- **DIRECTIONS**
Nothing but the lines from the start of the data through the line with "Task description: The" should appear in the answer, each retyped exactly, and pictures should not.

*** Opening DATASET EXTRACT ***

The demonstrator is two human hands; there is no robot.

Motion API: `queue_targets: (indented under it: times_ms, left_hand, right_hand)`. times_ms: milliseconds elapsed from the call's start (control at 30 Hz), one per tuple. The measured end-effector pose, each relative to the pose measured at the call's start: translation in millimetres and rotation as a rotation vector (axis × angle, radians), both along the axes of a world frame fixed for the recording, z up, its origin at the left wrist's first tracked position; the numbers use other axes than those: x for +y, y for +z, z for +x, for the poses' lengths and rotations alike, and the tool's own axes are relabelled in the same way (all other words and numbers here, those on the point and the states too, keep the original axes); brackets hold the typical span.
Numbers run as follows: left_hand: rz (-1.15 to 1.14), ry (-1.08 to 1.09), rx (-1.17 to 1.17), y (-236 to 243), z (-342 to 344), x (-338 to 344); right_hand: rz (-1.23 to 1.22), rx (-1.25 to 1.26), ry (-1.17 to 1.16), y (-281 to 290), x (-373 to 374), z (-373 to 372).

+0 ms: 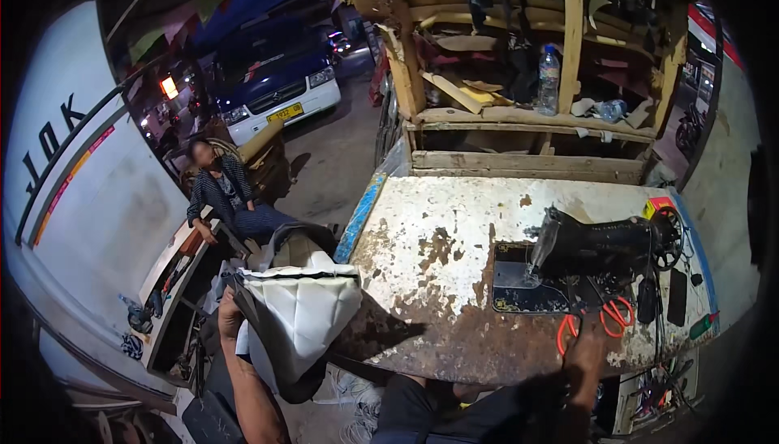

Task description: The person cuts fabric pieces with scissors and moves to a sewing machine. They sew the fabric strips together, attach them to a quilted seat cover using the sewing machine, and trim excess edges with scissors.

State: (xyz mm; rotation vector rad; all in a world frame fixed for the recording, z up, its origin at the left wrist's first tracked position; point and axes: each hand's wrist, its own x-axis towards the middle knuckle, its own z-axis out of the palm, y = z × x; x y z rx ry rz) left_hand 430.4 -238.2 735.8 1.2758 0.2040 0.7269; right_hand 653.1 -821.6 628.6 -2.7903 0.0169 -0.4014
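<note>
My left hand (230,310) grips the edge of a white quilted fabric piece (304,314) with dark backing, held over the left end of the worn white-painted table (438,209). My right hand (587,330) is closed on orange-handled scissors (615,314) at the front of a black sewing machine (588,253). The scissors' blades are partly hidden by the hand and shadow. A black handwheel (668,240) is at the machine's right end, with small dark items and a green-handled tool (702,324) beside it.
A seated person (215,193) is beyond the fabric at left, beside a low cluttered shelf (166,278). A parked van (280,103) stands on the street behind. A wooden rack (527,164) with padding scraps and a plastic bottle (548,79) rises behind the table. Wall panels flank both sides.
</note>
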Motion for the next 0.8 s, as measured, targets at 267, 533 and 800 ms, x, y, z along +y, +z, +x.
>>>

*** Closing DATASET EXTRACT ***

- **FINISHED EXERCISE**
The demonstrator is two human hands; there is no robot.

Motion API: `queue_targets: (indented under it: times_ms, left_hand, right_hand)`. times_ms: milliseconds elapsed from the call's start (control at 30 Hz), one per tuple. The measured end-effector pose, each relative to the pose measured at the call's start: translation in millimetres and rotation as a rotation vector (axis × angle, radians), both along the axes of a world frame fixed for the recording, z up, its origin at the left wrist's first tracked position; the numbers use other axes than those: x for +y, y for +z, z for +x, for the poses' lengths and rotations alike, and the tool's own axes are relabelled in the same way (all other words and numbers here, those on the point and the states too, keep the original axes); brackets hold the typical span.
Numbers run as follows: left_hand: rz (-1.15 to 1.14), ry (-1.08 to 1.09), rx (-1.17 to 1.17), y (-236 to 243), z (-342 to 344), x (-338 to 344); right_hand: rz (-1.23 to 1.22), rx (-1.25 to 1.26), ry (-1.17 to 1.16), y (-281 to 290), x (-373 to 374), z (-373 to 372).

+0 ms: 

Task description: The person cuts fabric pieces with scissors and moves to a sewing machine. They sew the fabric strips together, attach them to a quilted seat cover using the sewing machine, and trim excess edges with scissors.

This output has come to an end.